Arnon Grunberg

Cost

Obsolete

Janet Steen on her mother’s keeper in Tuesday’s International New York Times:

‘If my mother had been aware enough to know what we were spending on her care, she would have been aghast. She’d always been frugal. I once noticed the remains of the Easter ham in the refrigerator two months later. “Don’t you think it’s time to throw that out?” I asked. “Ham doesn’t go bad,” she explained. She could make a piece of tinfoil last clear into the next decade. She once made an old corduroy jumper of mine into a seat cover for the rocking chair — perfectly good material, not to be wasted.
This past summer we panicked, my sister and brother and I. She was already more than four years into Alzheimer’s. Now the assisted-living facility in Boston — where we had moved her from Pittsburgh to be near my sister after our father died — was saying she was a “falling risk.” They said we had to pay for an extra aide to be with her at all times, in addition to the usual monthly fees. The month of August alone cost $20,000, as a series of aides, sent through an agency, came and went. The cost was impossible to sustain. But that’s how my sister found Ramona, who suggested that my mother move into her home.’ (…)
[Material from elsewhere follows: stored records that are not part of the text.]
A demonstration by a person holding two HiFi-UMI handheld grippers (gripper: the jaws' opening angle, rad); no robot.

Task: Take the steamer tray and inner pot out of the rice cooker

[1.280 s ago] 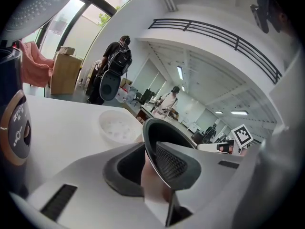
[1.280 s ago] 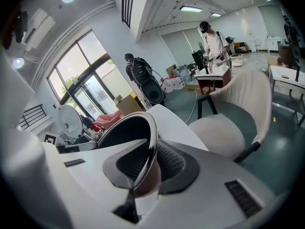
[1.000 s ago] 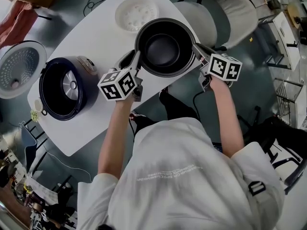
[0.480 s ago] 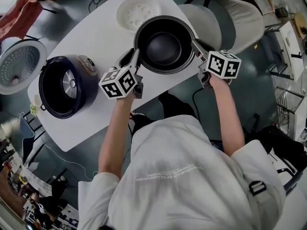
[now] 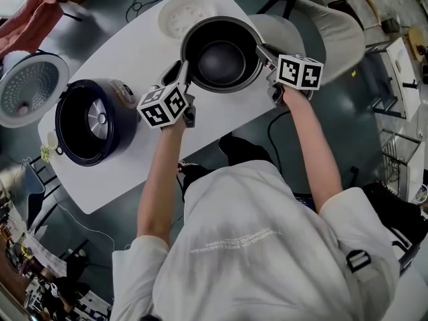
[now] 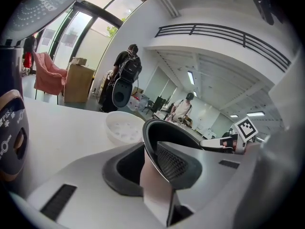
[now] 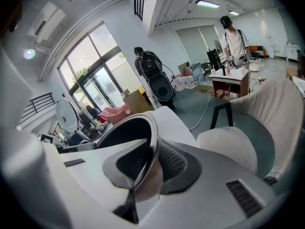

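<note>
Over the table [image 5: 134, 52], near its edge closest to the grey chair [image 5: 321, 25], I hold the inner pot [image 5: 221, 55] between both grippers, one on each side of its rim. Left gripper [image 5: 182, 79]: the rim stands between the jaws, the ribbed pad lies against the inside of the pot wall, and the other jaw is on the outside. The jaws are opening, though the pads are on the wall in the left gripper view. Right gripper [image 5: 262, 51]: narrow, clamped on the opposite side of the rim, one pad inside the wall and one outside. The pot is black inside, upright and empty. I cannot tell whether its base touches the table. The steamer tray [image 5: 186, 15], white and round, lies on the table just beyond the pot, near it but apart. The rice cooker [image 5: 90, 120] stands well to the left on the same table. Its cavity is dark and bare, and its lid [image 5: 30, 89] is swung open beyond the table's end. In the head view, the left marker cube [image 5: 162, 105] sits between cooker and pot, and the right marker cube [image 5: 299, 72] hangs past the table edge, over the floor. People stand in the background of both gripper views, far from the table.
</note>
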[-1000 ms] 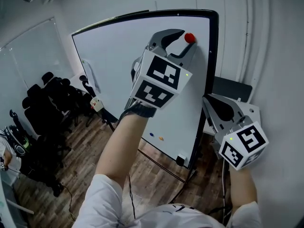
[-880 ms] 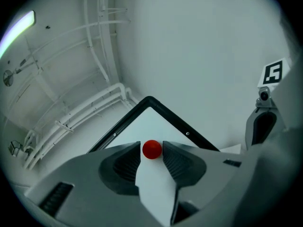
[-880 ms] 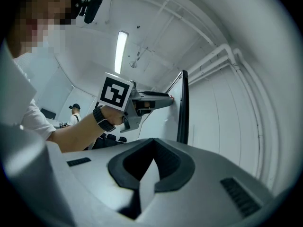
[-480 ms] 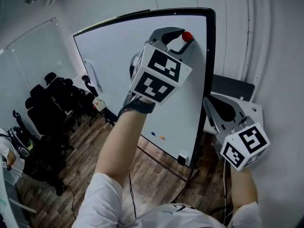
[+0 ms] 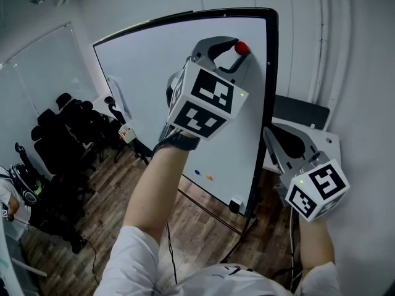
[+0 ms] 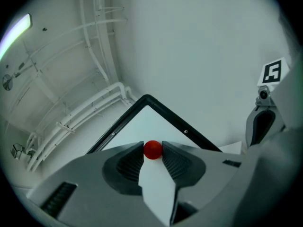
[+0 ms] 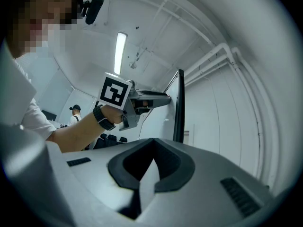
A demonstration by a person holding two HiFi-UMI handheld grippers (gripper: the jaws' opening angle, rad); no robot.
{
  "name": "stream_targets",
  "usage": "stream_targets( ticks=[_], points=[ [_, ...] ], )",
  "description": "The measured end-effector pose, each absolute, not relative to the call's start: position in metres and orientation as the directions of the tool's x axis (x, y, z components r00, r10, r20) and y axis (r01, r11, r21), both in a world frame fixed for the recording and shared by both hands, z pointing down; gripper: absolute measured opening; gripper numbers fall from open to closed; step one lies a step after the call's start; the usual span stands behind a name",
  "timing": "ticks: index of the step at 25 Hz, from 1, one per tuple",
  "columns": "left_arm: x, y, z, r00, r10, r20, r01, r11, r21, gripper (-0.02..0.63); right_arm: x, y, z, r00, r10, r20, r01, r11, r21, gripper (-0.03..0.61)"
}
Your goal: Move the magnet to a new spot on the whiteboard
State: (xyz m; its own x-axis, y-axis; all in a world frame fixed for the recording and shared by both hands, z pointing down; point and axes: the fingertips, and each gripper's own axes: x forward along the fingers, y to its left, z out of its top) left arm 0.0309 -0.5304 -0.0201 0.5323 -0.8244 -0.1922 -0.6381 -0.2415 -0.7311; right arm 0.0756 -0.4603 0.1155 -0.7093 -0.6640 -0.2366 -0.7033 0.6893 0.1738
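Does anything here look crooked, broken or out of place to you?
Nothing stands out. The red magnet sits between the jaws of the left gripper, near the top corner of the whiteboard, which looks undamaged. The right gripper is shut and empty.

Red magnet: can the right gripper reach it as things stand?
Probably not: the left gripper is shut on the red magnet near the top corner of the whiteboard, while the right gripper hangs low beside it, jaws together.
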Motion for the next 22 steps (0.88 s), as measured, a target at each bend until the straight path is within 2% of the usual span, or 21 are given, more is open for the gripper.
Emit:
stream_targets(
  ticks=[18,22],
  points=[
    [0.024,-0.518,-0.019,0.546,-0.814,-0.198,-0.653,-0.266,-0.709,0.129,0.073,-0.456,0.116,-0.714,-0.659,-0.237,-0.699,0.693,0.177,0.006],
    [0.023,-0.515,-0.018,0.584,-0.787,-0.198,-0.677,-0.337,-0.654,0.129,0.07,-0.454,0.117,-0.72,-0.653,-0.235,-0.692,0.7,0.178,0.006]
  ],
)
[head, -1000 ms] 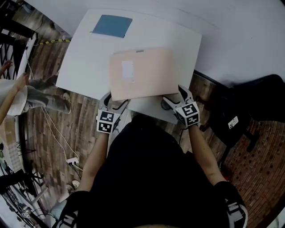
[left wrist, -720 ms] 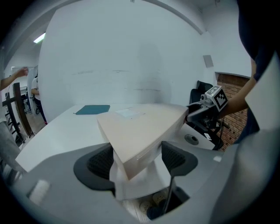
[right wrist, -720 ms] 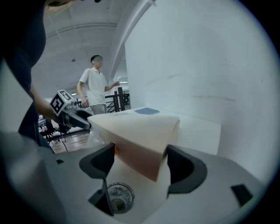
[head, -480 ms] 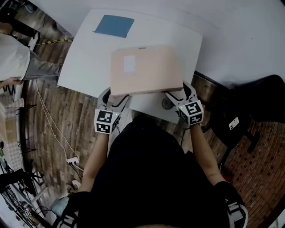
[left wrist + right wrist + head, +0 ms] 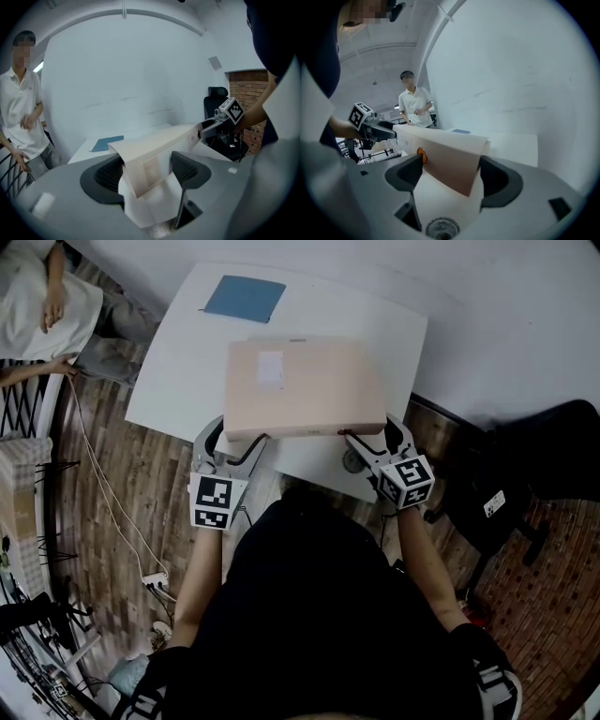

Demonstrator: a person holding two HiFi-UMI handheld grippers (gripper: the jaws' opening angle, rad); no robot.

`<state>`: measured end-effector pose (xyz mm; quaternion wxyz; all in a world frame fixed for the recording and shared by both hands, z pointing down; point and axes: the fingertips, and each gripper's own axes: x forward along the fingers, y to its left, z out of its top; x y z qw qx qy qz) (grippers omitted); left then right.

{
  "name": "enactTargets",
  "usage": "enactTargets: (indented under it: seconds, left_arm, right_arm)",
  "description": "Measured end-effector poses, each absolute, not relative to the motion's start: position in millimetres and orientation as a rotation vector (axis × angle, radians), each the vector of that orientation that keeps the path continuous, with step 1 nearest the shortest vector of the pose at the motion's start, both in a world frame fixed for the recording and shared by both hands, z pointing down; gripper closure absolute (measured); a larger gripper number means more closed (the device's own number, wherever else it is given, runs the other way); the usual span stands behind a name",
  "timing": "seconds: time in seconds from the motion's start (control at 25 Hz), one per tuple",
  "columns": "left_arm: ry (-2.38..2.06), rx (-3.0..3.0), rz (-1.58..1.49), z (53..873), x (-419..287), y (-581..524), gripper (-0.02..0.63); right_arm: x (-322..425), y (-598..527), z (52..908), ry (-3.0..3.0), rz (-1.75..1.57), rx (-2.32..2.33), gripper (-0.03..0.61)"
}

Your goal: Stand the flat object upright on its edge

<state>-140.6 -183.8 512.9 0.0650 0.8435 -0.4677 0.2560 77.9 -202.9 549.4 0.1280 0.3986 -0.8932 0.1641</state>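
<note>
A flat tan cardboard box (image 5: pixel 305 385) with a white label (image 5: pixel 270 371) is tilted over the white table (image 5: pixel 178 381). Its near edge is raised toward me. My left gripper (image 5: pixel 230 439) is shut on the near-left corner, and my right gripper (image 5: pixel 370 434) on the near-right corner. In the left gripper view the box corner (image 5: pixel 154 145) fills the gap between the pads of the left gripper (image 5: pixel 149 171). In the right gripper view the box (image 5: pixel 450 159) sits between the pads of the right gripper (image 5: pixel 450 176). The box's far edge is hidden from me.
A blue sheet (image 5: pixel 246 298) lies at the table's far left. A person in white (image 5: pixel 47 306) is by the table's left side. A black chair (image 5: pixel 544 465) stands to the right, a white wall runs behind, and cables (image 5: pixel 103 512) trail over the wooden floor.
The box's near edge has come up, so its front edge now shows. My left gripper has shifted left and toward me. The person at the left has moved toward the far corner.
</note>
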Motion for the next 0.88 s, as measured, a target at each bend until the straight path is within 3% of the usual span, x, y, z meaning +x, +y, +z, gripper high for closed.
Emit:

‘When she went to live with Ramona, she could relax again. Ramona stayed up with her all night (late-stage Alzheimer’s patients tend to be nocturnal) and talked to her; some of what my mother said made sense, probably a lot of it didn’t, but that wasn’t the point. Ramona laughed with her, teased her, sang to her. They talked about their deceased husbands, their families. Ramona bought clothes for her. I had never pictured my elderly mother in a black velour sweatsuit with blingy sparkles, but it looked comfortable enough. Ramona made her fresh eggnog in the mornings, and for dinner, oxtail stew.’

(Read the article here.)

This may be a new trend, our parents will not go anymore to a nursing home, they will move in with a caregiver. Or the caregiver will move in with them, which is what happened in my mother’s case.

Yes, technology has been making many professions obsolete, but “caregiver” is the profession of the future. We will only need more caregivers.